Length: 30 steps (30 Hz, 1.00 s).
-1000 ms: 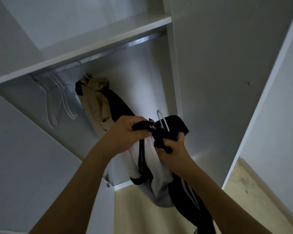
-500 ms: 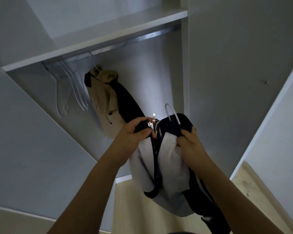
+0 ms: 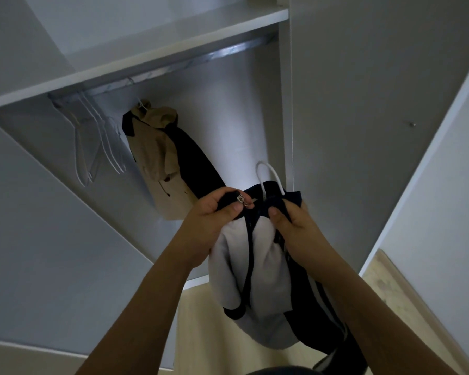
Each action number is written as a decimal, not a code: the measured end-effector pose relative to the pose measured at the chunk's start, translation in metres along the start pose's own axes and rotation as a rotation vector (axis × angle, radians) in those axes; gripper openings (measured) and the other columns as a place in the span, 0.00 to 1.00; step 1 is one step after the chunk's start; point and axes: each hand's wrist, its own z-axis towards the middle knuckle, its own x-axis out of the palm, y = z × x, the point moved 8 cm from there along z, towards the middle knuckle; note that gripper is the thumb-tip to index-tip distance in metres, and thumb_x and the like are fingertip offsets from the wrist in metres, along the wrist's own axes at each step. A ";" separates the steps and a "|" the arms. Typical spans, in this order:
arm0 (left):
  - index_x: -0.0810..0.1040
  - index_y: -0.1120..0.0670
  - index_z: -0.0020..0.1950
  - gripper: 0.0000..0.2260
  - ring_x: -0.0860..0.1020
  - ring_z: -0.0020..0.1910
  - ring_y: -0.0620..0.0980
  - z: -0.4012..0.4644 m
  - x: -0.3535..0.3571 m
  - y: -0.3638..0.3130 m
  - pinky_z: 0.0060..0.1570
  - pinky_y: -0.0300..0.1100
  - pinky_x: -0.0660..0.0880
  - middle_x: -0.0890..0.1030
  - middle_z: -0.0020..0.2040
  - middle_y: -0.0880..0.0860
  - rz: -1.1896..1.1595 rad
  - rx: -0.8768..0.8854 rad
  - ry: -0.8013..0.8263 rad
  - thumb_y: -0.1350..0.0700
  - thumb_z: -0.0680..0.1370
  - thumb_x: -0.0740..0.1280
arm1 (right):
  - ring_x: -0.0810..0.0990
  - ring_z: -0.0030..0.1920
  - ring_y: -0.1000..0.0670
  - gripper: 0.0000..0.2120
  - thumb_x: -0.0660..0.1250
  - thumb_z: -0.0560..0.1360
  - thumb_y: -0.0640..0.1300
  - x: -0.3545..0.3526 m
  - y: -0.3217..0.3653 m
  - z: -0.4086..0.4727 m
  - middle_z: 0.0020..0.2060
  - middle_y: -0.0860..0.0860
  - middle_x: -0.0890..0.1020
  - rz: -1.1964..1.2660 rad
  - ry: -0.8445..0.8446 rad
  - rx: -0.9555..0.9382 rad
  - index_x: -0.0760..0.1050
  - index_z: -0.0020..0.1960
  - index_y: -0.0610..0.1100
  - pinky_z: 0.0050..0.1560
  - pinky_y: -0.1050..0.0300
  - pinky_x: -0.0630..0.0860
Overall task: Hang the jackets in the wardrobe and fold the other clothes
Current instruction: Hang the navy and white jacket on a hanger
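Both hands grip the dark collar of a navy-and-white track jacket (image 3: pixel 255 272) held in front of the open wardrobe (image 3: pixel 336 104). The left hand (image 3: pixel 214 212) pinches fabric by the metal zipper pull (image 3: pixel 241 199); the right hand (image 3: pixel 290 220) clutches the other side. A white plastic hanger hook (image 3: pixel 268 174) loops above. A tan jacket (image 3: pixel 160 158) hangs from the shiny rail (image 3: pixel 228 51) beside slim white hangers (image 3: pixel 103 142).

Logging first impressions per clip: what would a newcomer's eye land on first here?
Both hands, left hand and right hand, grip the collar of a navy and white jacket at centre, its white hanger hook sticking up. Behind, a tan jacket hangs from the rail beside empty white hangers.
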 end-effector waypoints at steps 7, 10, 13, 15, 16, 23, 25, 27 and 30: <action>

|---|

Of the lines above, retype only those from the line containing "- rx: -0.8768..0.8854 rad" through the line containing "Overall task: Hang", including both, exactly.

  - rx: -0.8768..0.8854 rad
  - ry: -0.8013..0.8263 rad
  - thumb_y: -0.1350..0.0700
  - thumb_z: -0.0680..0.1370
  - thumb_x: -0.0740..0.1280
arm1 (right):
  - ring_x: -0.0810..0.0990
  - ring_z: -0.0030..0.1920
  - ring_y: -0.1000..0.0670
  - gripper: 0.0000..0.2120
  - thumb_x: -0.0660..0.1250
  - thumb_z: -0.0560..0.1360
  - thumb_y: -0.0640..0.1300
  - x: -0.3545..0.3526 m
  - y: -0.3217..0.3653 m
  - z: -0.4086..0.4727 m
  - middle_z: 0.0020..0.2060
  - middle_y: -0.0860..0.0860
  - middle_x: -0.0890..0.1020
  - rz: -1.1964..1.2660 rad
  - ry: -0.8445..0.8446 rad
  - rx: -0.9555..0.9382 rad
  - index_x: -0.0760..0.1050
  - index_z: -0.0020..0.1960
  - index_y: -0.0610..0.1100
  - pinky_z: 0.0050..0.1560
  - pinky_y: -0.1050..0.0300
  - pinky_x: -0.0630..0.0860
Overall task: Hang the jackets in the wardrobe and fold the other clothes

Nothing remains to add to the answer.